Нимрам тоже посмотрел в окно — мимо плыли желтые огни, по мокрому бетону взлетной полосы тянулись бело-голубые отсветы отдаленных неоновых надписей. В это время по внутреннему радио магнитофонный голос невидимой стюардессы принялся объяснять, как пользоваться кислородной маской и где расположены запасные двери; а их знакомая живая стюардесса, чуть округлив глаза и приоткрыв рот, мягкими жестами беззвучно указывала то туда, то сюда, похожая на азиатскую танцовщицу. Соседка Нимрама слушала с сумрачным безнадежным видом, как школьница, которая непоправимо запустила предмет и не в состоянии понять то, что объясняют на уроке. Маленькая рука на разделяющем их подлокотнике еще больше пожелтела.
— Не волнуйтесь, — сказал ей Нимрам. — Увидите, вам понравится.
Но она была так испугана, что не могла ни ответить, ни повернуть голову.

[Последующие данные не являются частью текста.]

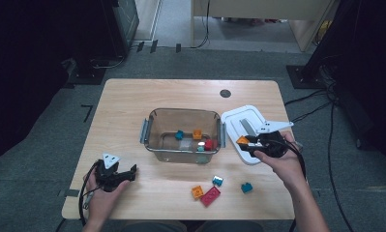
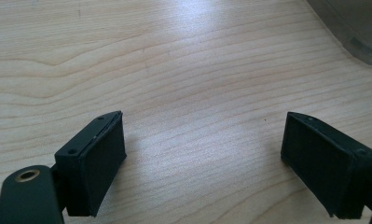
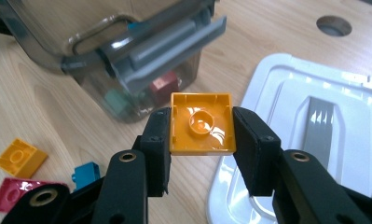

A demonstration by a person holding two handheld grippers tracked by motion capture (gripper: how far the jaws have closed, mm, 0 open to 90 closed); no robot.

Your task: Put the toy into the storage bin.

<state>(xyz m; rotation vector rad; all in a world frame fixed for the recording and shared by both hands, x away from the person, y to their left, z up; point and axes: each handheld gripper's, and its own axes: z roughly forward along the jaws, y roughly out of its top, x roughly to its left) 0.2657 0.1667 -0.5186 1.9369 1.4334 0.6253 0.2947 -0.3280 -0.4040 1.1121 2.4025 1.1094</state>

Тут взвыли на полной мощности моторы — почему-то их рев напомнил Нимраму вступительные аккорды брамсовской Первой симфонии, — и под окном, чуть вправо, зажглись бортовые огни, ослепительно яркие, как прожектор или как головной фонарь паровоза, их лучи пронзали пелену дождя, словно могучим усилием воли, заливая светом мокрый бетон впереди и внизу под крылом. Начался быстрый, яростный разгон перед взлетом. Нимрам, как заботливый дедушка, прикрыл руку девочки своей ладонью.
— Взгляните, — с улыбкой пригласил он ее, кивнув в сторону окна, но она еле заметно покачала головой и крепко зажмурилась.
И снова его, как и в первую минуту, поразило сходство. Он попытался припомнить, при каких обстоятельствах Арлина вот так же зажмуривала глаза. Ясно представил себе лицо жены — они были где-то на природе, возможно, в Англии, — но конкретнее ничего не вырисовывалось, один только солнечный, зелеными разводами фон; и память, зашевелившаяся было в подполье сознания, не ожив, померкла. А музыка Брамса все звучала и звучала у него в голове, торжественная, величавая, искристая, как город в переливах огней, лучащихся далеко внизу за дождем. Самолет накренился, закачался, будто пароход на волнах, бортовой огонь врезался в клубящуюся мглу, высоко задралось огромное черное крыло, внезапно побелело в заоблачной вспышке молнии и снова стало черным, чернее прежнего. Потом самолет выровнялся, и пилот снова обратился по внутреннему радио к пассажирам. Но Нимрам, нахмурив по-бетховенски лоб, ничего не слышал. Самолет, подпрыгивая и скрипя, как старая колымага, продолжал набирать высоту, чтобы подняться над непогодой.